■ **Exercise instructions**
Set down each line from the start of the material exactly, please, up to and including the one that contains "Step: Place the".

■ **Given material**
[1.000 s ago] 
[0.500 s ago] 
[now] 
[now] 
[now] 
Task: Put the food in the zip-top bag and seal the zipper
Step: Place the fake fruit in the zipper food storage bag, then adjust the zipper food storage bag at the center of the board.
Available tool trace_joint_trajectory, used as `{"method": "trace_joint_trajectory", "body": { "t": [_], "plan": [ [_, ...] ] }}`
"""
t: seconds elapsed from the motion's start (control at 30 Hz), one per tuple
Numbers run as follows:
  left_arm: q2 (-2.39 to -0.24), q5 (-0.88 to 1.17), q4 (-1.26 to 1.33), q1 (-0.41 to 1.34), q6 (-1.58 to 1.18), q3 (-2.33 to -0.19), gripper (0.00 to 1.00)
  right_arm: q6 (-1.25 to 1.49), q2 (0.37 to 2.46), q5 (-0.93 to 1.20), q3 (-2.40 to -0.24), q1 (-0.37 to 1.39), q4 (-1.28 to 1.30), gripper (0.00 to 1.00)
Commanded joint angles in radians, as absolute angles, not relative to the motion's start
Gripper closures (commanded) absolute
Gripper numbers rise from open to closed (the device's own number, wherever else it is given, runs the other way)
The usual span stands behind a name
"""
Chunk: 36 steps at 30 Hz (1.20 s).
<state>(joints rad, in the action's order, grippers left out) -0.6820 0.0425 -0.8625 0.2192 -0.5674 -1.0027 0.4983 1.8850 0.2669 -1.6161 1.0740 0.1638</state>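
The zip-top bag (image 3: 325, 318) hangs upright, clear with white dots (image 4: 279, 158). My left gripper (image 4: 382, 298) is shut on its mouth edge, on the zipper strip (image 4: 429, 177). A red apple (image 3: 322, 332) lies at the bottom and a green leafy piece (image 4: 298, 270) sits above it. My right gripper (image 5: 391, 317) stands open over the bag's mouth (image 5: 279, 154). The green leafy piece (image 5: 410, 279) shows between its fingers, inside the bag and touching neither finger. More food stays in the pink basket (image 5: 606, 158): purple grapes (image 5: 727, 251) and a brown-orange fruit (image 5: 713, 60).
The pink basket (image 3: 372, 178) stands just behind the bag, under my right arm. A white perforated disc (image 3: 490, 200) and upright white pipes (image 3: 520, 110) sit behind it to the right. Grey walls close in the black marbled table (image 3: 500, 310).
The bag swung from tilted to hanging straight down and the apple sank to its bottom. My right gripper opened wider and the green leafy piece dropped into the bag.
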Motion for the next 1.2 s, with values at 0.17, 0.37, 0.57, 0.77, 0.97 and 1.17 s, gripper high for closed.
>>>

■ **Response for this exercise**
[1.000 s ago] 
[0.500 s ago] 
[now] 
[now] 
[now] 
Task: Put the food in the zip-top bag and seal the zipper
Step: Place the fake fruit in the zipper food storage bag, then adjust the zipper food storage bag at the center of the board.

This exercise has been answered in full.